Szef oszczędzał na wszystkim, co się dało. Zupy były gotowane na 10 ziemniakach, więcej nie można. Obiady to w większości jakiś gulasz, lub mięso w sosie. Schabowy? Kurczak pieczony? Zapomnij za dużo pieniędzy. No i stało się. Wydaliśmy gulasz, i jak się okazało na pierwsze 150 dzieci, mięsa w gulaszu starczyło potem był już tylko sam sos.
Jedna z kucharek zaproponowała, żeby polewać ziemniaki samym sosem, jak ktoś się skapnie to przeprosimy i dogotujemy mięso, lub coś w zamian. Szefowa kuchni (siostra szefa) powiedziała, że nie ma czasu na przepraszanie.

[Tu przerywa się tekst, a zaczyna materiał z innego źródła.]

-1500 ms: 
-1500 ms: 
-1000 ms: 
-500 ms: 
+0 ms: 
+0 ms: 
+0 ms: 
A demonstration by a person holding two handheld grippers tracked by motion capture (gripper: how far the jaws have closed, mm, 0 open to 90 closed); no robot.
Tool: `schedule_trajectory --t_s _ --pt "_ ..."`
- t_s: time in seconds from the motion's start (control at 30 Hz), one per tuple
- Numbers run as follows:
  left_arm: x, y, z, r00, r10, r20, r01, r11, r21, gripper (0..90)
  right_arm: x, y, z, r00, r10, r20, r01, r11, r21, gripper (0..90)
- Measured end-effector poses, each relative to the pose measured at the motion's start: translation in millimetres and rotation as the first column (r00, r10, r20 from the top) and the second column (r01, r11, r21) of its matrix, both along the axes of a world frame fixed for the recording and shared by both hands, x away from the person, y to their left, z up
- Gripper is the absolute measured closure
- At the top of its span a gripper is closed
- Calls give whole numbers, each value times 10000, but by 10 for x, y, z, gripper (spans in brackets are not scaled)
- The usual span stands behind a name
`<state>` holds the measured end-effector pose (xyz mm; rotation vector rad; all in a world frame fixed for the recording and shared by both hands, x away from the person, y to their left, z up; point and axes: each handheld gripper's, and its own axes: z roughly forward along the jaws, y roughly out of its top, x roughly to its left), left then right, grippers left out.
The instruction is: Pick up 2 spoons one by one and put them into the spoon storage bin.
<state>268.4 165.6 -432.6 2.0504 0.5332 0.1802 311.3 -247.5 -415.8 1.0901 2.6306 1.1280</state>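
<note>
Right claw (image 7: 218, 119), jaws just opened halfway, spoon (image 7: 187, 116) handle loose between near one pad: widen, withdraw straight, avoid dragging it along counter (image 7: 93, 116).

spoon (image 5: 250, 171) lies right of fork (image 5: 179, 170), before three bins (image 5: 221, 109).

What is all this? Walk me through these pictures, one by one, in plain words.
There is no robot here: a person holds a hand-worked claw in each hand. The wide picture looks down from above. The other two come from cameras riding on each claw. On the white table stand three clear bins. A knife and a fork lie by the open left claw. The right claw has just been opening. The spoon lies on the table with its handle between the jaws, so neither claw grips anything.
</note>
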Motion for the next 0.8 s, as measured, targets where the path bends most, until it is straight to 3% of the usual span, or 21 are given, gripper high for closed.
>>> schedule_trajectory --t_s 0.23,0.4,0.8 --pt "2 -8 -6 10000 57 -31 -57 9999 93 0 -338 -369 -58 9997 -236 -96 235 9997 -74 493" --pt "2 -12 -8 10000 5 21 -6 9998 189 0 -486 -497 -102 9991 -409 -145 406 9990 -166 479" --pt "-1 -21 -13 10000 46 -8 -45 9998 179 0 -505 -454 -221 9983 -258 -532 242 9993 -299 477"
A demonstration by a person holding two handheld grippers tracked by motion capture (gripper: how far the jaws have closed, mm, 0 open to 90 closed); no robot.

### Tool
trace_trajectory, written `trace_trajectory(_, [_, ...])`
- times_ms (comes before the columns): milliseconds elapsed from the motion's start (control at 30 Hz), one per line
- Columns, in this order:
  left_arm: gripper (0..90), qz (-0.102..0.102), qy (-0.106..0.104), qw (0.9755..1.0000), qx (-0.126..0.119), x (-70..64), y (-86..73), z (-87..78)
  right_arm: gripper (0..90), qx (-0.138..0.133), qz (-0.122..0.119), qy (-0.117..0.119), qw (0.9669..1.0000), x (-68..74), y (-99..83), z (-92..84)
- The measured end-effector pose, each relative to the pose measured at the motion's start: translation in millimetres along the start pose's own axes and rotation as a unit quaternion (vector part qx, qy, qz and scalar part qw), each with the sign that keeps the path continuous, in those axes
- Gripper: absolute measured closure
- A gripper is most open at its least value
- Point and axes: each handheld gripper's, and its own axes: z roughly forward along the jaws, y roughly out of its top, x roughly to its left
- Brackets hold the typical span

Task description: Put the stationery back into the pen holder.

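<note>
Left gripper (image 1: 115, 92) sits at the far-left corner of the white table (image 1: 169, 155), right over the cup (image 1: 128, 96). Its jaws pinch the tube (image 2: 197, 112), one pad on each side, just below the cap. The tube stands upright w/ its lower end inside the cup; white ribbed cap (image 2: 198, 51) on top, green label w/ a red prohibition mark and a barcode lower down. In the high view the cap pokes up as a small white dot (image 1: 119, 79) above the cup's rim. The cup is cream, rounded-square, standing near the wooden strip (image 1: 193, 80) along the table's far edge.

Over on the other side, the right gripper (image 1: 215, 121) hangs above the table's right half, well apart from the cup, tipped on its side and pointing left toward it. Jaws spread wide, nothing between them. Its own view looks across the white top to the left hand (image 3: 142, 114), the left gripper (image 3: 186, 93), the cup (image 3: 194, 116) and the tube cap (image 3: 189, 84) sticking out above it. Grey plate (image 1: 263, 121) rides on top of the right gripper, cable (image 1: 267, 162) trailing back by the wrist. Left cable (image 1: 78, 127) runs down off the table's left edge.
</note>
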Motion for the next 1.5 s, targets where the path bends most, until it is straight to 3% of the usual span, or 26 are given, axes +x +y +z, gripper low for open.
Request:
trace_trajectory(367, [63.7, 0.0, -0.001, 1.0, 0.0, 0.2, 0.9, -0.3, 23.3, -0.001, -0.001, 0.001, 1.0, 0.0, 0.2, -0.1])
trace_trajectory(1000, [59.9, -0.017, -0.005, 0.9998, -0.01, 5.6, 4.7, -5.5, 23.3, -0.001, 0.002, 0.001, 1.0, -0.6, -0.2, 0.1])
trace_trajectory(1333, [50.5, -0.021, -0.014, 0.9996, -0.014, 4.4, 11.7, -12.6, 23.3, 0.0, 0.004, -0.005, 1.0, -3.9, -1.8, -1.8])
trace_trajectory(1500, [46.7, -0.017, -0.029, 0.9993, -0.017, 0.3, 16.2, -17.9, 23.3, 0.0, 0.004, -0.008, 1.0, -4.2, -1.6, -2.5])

Kazała zebrać z talerzy to, co pozostało po innych dzieciach, wrzucić z powrotem do gara, podgrzać i wydać.
Na moich oczach wrzucali te niedojedzone obiady do gara. Stałam tam jak słup soli. W końcu wyszłam. Po kilku dniach wszystkie dzieci skończyły z biegunką i wymiotami.
Trenerzy oskarżyli o to jedną z kelenerek, że zaraziła wszystkich grypą żołądkową. Nie wiem skąd mieli takie informacje. Żądali też jej natychmiastowego zwolnienia. Ktoś zgłosił to do sanepidu, ale nikt nawet się nie pojawił, żeby to sprawdzić.
Pamiętam jak siostra tego szefa mówiła mu, żeby tym razem kupił więcej mięsa, i oboje się z tego śmiali. Mimo że nie przełożyłam do tego ręki to i tak czułam się podle. Najgorsze, że jako jedyny taki hotel w mieście, uchodziło im wszystko na sucho. Szef miał wtyki wszędzie.